Setelah bertahun-tahun malang melintang sebagai penikmat fiksi, saya jadi semakin prihatin dengan perkembangannya di Indonesia. Yang paling kentara adalah filmnya (sinetron termasuk film). Di sana banyak pencontekan, bahkan plagiat, terhadap film-film luar. Memang, mereka terkadang memiliki ijin memproduksi versi Indonesianya (remake). Tapi bukankah dengan begitu kian terbukti bahwa kita telah dan sedang kekeringan ide cerita?
Saya ingin mengkritik sekeras-kerasnya keadaan ini, namun khawatir nanti malah merebut sandang-pangan kritikus yang jumlahnya sudah seabrek di negara kita.

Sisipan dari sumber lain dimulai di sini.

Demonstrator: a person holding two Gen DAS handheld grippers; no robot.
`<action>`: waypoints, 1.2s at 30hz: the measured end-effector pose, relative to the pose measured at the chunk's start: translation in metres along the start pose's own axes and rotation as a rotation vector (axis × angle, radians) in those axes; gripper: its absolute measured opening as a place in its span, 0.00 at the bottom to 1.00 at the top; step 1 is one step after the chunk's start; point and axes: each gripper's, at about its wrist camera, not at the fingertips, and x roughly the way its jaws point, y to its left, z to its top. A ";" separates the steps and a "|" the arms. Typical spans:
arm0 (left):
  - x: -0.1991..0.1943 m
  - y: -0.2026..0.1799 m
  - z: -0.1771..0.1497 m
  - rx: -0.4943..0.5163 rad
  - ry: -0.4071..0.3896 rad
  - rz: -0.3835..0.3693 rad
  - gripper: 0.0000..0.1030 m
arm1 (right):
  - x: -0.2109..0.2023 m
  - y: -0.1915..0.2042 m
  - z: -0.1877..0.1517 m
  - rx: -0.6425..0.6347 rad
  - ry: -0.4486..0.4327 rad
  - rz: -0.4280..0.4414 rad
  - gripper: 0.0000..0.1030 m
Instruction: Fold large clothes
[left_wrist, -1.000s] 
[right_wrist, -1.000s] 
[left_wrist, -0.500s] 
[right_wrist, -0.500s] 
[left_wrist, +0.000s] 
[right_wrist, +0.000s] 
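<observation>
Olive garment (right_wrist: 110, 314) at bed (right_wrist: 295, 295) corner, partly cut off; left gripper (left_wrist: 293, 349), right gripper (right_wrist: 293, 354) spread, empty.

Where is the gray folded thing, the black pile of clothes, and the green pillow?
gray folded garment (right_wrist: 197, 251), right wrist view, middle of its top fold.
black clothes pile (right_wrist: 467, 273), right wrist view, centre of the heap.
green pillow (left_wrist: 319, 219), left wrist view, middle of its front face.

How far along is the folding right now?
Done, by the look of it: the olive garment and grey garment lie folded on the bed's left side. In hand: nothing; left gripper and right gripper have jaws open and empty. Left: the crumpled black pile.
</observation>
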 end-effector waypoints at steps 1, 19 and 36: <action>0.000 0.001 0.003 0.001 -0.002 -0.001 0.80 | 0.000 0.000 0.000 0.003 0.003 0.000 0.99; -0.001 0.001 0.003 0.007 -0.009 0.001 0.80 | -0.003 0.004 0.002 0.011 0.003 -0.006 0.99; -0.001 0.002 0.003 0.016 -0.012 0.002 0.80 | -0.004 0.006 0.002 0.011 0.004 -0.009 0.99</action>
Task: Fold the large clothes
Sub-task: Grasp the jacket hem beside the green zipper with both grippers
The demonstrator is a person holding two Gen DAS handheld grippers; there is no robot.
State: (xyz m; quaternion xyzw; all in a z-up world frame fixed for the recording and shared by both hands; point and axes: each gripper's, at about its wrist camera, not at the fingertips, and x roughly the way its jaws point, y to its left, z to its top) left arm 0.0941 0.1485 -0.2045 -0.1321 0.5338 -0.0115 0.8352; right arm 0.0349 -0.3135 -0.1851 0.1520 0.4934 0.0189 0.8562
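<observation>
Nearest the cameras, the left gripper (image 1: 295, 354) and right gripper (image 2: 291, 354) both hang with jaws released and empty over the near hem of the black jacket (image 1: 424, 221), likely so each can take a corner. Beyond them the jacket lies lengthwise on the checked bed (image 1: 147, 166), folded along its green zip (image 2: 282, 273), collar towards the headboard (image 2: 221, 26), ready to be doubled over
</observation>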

Maka alih-alih mengkritik, saya dan teman-teman memilih berkarya saja. Tapi jumlah karya itu kecil sekali, ternyata.
Barangkali di antara Anda ada yang suka menulis atau punya karya fiksi unik, menarik, minimal ceritanya tidak pasaran. Bukan misalnya, cerita mertua meracuni menantu, jenazah berbelatung anak SMU yang selama hidupnya kurang ajar, pocong-pocongan, atau sebangsanya. Jika berkenan, Anda bisa menggabungkannya dengan karya-karya kami. Berbentuk apapun fiksi tersebut (novel, skenario, cerpen, cerpan, komik), kami tunggu di email kami.
Peran kita nantinya mungkin tetap tak banyak. Namun kami percaya itu akan cukup memberi warna lain perfiksian Indonesia. Dengan demikian, krisis ide ini pelan-pelan akan berlalu. Jayalah fiksi Indonesia!